* [Work request] The reply should contain all of the data below, word for word.

* [Dataset section]
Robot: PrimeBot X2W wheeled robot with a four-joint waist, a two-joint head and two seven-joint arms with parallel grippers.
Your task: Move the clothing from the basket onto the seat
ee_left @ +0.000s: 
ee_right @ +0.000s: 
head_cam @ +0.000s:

* [Result for this exercise]
Robot: PrimeBot X2W wheeled robot with a four-joint waist, a two-joint head and two seven-joint arms with parallel grippers.
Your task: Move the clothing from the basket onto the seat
ee_left @ +0.000s: 
ee_right @ +0.000s: 
head_cam @ +0.000s:

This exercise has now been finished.